Housing Policy

Is 2021 the YIMBY Movement's Time to Shine on Capitol Hill?

A crop of bipartisan bills in Congress aims to reduce local and state regulations on new housing.

|

The YIMBY movement isn't quite a high-density household name yet. But its focus on peeling back government regulations on new development is starting to make a bipartisan splash on Capitol Hill.

Last week, Sens. Todd Young (R–Indiana) and Brian Schatz (D–Hawaii) reintroduced the Yes In My Backyard (YIMBY) Act, a law aimed at pruning back red tape in states and localities that receive certain federal housing grants. "Discriminatory local zoning and land use policies drive up housing costs in communities across America," said Young in a press release. "My legislation will require cities, towns, and rural areas across America to face this reality under a new level of transparency and encourage them to cut these harmful regulations."

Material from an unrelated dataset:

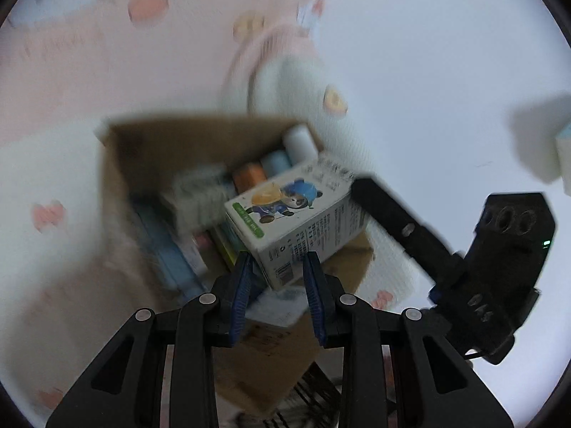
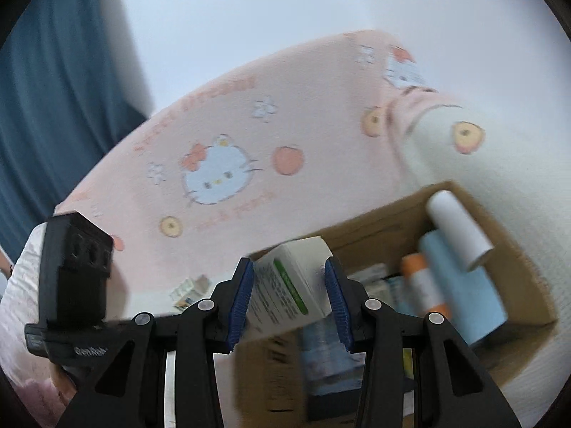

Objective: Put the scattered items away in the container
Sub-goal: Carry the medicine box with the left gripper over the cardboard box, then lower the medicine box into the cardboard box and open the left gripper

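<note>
While my right gripper [image 2: 289, 294] pinched the white carton [image 2: 291, 285] over the cardboard box [image 2: 514, 271], my left gripper [image 1: 276, 278] flanked its near end (contact unclear). I judged it best to lower it beside the rolls [image 2: 460, 230] before releasing.

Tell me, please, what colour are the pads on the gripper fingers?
Blue, ribbed pads on black fingers; clearest in the left wrist view.

Both grippers: fingers parted around one carton

Left gripper [image 1: 276, 267] and right gripper [image 2: 289, 283] each hold blue-padded fingers [image 1: 242, 285] apart. Seen from the left wrist, the right gripper body sits at 3 o'clock; whether the pads clamp is unclear.
</note>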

To induce that transparency, the YIMBY Act would have any jurisdictions receiving funding under the $3.4 billion Community Development Block Grant program to file reports every five years with the U.S. Department of Housing and Urban Development (HUD). Those reports would detail whether they've adopted any of a list of 22 land use policies spelled out in the bill—and, if not, what are their plans to adopt them.

The policies on the list include expanding "by-right" multifamily zoning (meaning individual projects are not subject to the discretionary approval of bureaucrats), reducing minimum lot sizes, eliminating minimum parking requirements, ditching single-family-only zoning, allowing the conversion of offices to apartments, and permitting pre-fabricated construction. With one exception—donating vacant land for affordable housing construction—they all entail easing or eliminating government-imposed barriers to development.

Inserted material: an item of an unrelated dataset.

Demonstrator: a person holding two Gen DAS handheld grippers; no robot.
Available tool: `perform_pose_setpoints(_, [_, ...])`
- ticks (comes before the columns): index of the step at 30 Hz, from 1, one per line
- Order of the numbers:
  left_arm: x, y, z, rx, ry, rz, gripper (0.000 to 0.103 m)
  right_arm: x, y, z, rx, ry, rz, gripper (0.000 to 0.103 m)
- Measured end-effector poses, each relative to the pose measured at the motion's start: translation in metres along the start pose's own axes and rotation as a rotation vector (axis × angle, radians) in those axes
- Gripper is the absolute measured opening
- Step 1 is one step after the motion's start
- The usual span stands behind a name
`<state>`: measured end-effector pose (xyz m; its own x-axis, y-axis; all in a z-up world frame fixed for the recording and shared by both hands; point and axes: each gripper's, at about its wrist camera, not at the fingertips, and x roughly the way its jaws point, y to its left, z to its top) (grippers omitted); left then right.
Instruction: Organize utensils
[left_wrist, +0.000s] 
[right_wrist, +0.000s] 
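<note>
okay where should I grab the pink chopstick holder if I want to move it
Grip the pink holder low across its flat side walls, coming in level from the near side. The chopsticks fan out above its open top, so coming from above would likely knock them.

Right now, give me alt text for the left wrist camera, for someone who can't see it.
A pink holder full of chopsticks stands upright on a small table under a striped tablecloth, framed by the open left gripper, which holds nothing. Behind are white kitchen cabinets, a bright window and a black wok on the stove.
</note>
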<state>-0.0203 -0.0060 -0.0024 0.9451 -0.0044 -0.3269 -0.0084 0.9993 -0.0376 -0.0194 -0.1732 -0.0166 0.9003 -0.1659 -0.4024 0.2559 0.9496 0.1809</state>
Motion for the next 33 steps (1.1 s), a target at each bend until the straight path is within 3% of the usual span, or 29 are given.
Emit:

The bill would not strip funding from jurisdictions that do not adopt particular policies. But proponents hope it will generate useful data—and kickstart discussions about rolling back barriers to building homes.

"This bill is not a stick. It's not a carrot. It lives somewhere in the middle," says Mike Kingsella, executive director of Up for Growth Action. "We believe that local leaders will be able to start conversations in their community because these questions are being asked by HUD."

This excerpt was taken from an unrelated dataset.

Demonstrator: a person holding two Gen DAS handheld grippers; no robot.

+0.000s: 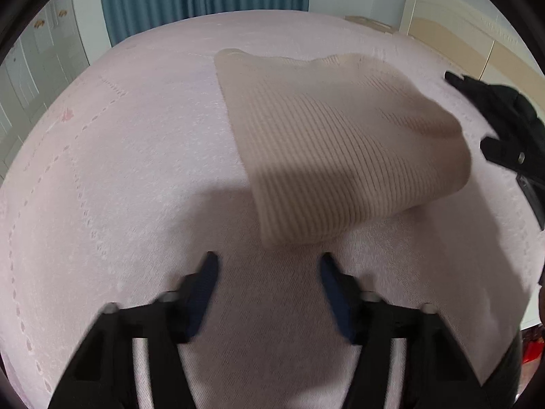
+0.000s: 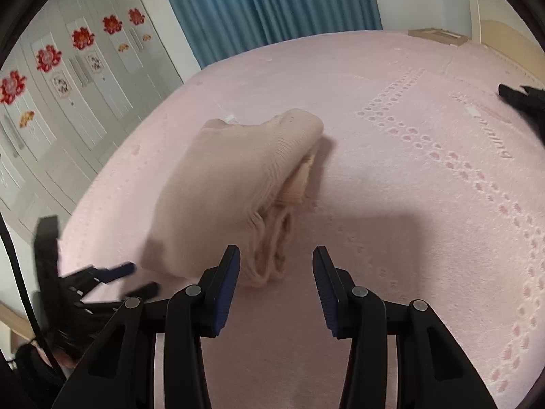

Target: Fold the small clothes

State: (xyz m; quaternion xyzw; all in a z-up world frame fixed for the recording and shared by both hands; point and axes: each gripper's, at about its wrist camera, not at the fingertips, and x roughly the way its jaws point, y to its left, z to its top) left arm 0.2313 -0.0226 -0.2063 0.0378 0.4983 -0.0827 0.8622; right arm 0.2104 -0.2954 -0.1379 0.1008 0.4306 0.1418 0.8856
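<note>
The beige knit top (image 1: 340,150) lies folded on the pink bed (image 1: 119,170), at one o'clock of my gaping, empty left tongs (image 1: 269,262). My right tongs (image 2: 274,255) gape empty too; folding looks done, next perhaps tidying loose edges.

The left gripper (image 1: 269,266) is matte black plastic with angular linkage arms, round silver pivot screws and dark blue ribbed finger pads (image 1: 204,289). The right gripper (image 2: 276,266) matches it: black arms, grey pivot pins, blue ribbed pads (image 2: 226,289).
</note>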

The YIMBY Act was first introduced in Congress in 2019. It managed to pass with unanimous consent in the House in March 2020, but it stalled in the Senate as lawmakers turned their attention to COVID-19.

That same year, the Trump administration proposed a similarly themed executive rewrite of Obama-era federal fair housing regulations. The original idea was to require HUD grant recipients to report on obstacles to fair housing, such as lengthy permitting processes and burdensome environmental reviews, and then propose three concrete steps to eliminating those barriers. Unlike the YIMBY Act, that rule offered the possibility of extra grant money or regulatory relief to jurisdictions that saw housing affordability improve.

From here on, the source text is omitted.